Connected development

Online Editor

Alastair MacLeod details why failsafe connectivity is key to unlocking the value of the Industrial Internet of Things in mining

The Industrial Internet of Things (IIoT) has been transforming global industries and driving digitalisation for some years now – the mining sector is no exception. From remote support for technicians and crews maintaining machinery to minimise downtime, to environmental monitoring of water and air quality, the IIoT eco-system is delivering efficiencies and productivity to meet
the demands of an ever-evolving mining landscape.

But everything is underpinned by reliable and resilient connectivity. After all, fragmented data and gaps can give a wildly inaccurate picture of operations and can lead to serious safety issues. Here, we argue that despite the myriad of measurable benefits IIoT offers, everything will fall at the first hurdle if connectivity isn’t addressed as a priority.

Recent years have brought innovation across the international mining community. For example, initiatives such as electric mining, where a commitment to move away from diesel fleets and towards electric and hybrid vehicles, both above and underground, is helping to pave the way for a more productive and sustainable industry.

Likewise, evolving technologies are being employed to enhance operations – we’ve seen a rise in the use of augmented reality (AR) to improve productivity, training and worker safety through remote operations. AR is also enabling remote distance support so engineers based at HQ have visuals and can effectively collaborate with on-site operatives.

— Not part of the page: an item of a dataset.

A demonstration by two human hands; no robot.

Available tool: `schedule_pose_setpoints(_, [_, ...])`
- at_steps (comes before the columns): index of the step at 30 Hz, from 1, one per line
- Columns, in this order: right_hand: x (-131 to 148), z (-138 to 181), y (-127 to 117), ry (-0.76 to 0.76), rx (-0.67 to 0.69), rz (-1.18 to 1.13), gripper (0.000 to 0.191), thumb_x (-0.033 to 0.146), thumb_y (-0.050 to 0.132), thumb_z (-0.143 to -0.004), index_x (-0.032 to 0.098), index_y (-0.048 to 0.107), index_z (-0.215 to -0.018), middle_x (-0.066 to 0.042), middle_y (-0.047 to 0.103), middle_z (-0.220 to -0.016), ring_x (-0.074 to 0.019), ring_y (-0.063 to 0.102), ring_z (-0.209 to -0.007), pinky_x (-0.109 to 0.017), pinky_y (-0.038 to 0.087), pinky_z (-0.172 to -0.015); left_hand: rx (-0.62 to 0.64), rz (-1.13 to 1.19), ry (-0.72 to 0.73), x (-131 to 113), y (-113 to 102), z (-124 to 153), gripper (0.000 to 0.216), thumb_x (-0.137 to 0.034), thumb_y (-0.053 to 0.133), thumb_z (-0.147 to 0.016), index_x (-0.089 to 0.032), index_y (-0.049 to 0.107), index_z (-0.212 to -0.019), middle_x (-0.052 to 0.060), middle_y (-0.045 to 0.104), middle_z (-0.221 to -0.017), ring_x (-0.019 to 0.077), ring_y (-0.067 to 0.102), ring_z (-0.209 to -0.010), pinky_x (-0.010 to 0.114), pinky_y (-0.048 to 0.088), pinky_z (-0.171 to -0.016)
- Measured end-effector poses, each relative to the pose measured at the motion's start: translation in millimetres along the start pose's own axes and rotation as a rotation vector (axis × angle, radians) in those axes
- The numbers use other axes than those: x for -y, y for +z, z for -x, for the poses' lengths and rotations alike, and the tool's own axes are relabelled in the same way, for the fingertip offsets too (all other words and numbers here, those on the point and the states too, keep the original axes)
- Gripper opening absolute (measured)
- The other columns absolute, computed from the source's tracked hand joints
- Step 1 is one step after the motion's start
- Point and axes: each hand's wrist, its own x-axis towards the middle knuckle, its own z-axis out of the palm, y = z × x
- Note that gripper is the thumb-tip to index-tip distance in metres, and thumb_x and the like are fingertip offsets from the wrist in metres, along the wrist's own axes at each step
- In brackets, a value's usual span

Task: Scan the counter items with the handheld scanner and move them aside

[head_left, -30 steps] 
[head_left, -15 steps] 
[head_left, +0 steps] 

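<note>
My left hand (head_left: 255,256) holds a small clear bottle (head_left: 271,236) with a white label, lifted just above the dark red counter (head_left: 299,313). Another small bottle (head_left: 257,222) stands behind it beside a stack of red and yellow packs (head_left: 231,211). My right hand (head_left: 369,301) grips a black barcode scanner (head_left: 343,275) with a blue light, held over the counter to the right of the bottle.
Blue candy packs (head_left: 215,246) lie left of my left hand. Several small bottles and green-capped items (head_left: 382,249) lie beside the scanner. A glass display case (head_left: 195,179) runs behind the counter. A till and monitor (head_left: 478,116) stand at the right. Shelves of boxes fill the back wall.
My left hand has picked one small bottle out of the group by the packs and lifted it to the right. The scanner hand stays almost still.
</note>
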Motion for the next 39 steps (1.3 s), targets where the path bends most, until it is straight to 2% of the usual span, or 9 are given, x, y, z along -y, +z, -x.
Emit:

As the industry continues to innovate to meet challenges head on, IIoT remains at its heart. Given the often hostile and remote nature of the environments associated with mining, the ability to monitor and analyse data, enabling quick, effective business decisions and automation would not be possible without the rapid, real-time delivery of data.

A connected mine is a smart mine

Smart mining projects are anticipated to be increased threefold, according to Ericsson’s ‘Connected Mining Report’ of 2020, where it’s projected that 25% of mines will embrace autonomous operations by 2025.

The biggest challenge, however, is how data can reliably be collated and sent, especially given the remote nature of a mine – at best cellular coverage is likely unreliable, at worst cellular coverage may be non-existent. Despite roll-out of faster wireless 4G/5G services, it’s estimated that only 15% of the earth’s surface has cellular coverage. However, for Europe at least, this has been accelerated due to strong financing provided by the Next Generation EU Plan – a temporary measure to help support the economic and social damage caused by Covid-19 to the tune of
€750bn ($868bn).

Although satellite has been deemed an expensive option for many operators in the past, it is reducing in cost as more providers diversify their offering and devices that support exception reporting. Crucially though, the cost of an ‘always on’ connectivity solution is a drop in the ocean when compared to the potential monetary and safety repercussions of delayed or undelivered data. With heavy equipment constantly rolling and unforgiving conditions underground, safety needs to be at the fore, and seconds are crucial.

Without connectivity, you cannot gain vital fleet telemetry data or understand excavator performance. Satellite is currently the only fail-safe option to ensure connectivity isn’t compromised. It enables companies to retrieve real-time data and provides a robust failover should anything happen.

Satellite connectivity, including the newer low earth orbit (LEO) satellites -–which offer improved speed and ultralow latency to transmit sensor data -– is reliable, effective, and capable of bridging the gap between legacy technology and digital service evolution. What’s more, it can be implemented at a far lower cost than many might think to connect remote mines to head office and the supply chain.

The impact of no connectivity

Without consistent, reliable connectivity, mining companies not only become operationally hamstrung, but the impacts will be felt in performance and on the bottom line.

Robust connectivity is crucial for all the reasons so far outlined. But crucially, it keeps an organisation efficient and operational – critical in the turbulent times we now face post-Covid.

Satellite allows timely delivery of critical information, negating the requirement for employees to make frequent and costly onsite visits in areas not serviced by 4G/5G, and provides the ability to accurately diagnose problems online before any production time is lost and costly breakdowns occur. Satellite connectivity delivers accurate, real-time data for full operation visibility – not just when it is needed, but autonomously.

Ground Control has supported mining companies for decades and the firm has never been more excited about the potential of new IIoT-based satellite services. From edge computing devices to artificial intelligence (AI) and machine learning, the mining industry has never had more sophisticated opportunities to optimise data capture and retrieval, and automate processes. But that comes with a caveat – without the connectivity infrastructure to transfer sensor data from anywhere in the world, regardless of location, businesses won’t benefit from the true value of their IIoT installation or project.  Given that IIoT projects can deliver a 30% cost saving over a five-year period once executed, ensuring connectivity is addressed as a priority is essential.

Over the coming decade, potentially thousands of satellites, including NanoSats for remote surveillance around the world, will be launched into Earth’s orbit. This will alter how all industries operate, providing mining companies with an exciting opportunity to maximise their data, and operations at more affordable costs.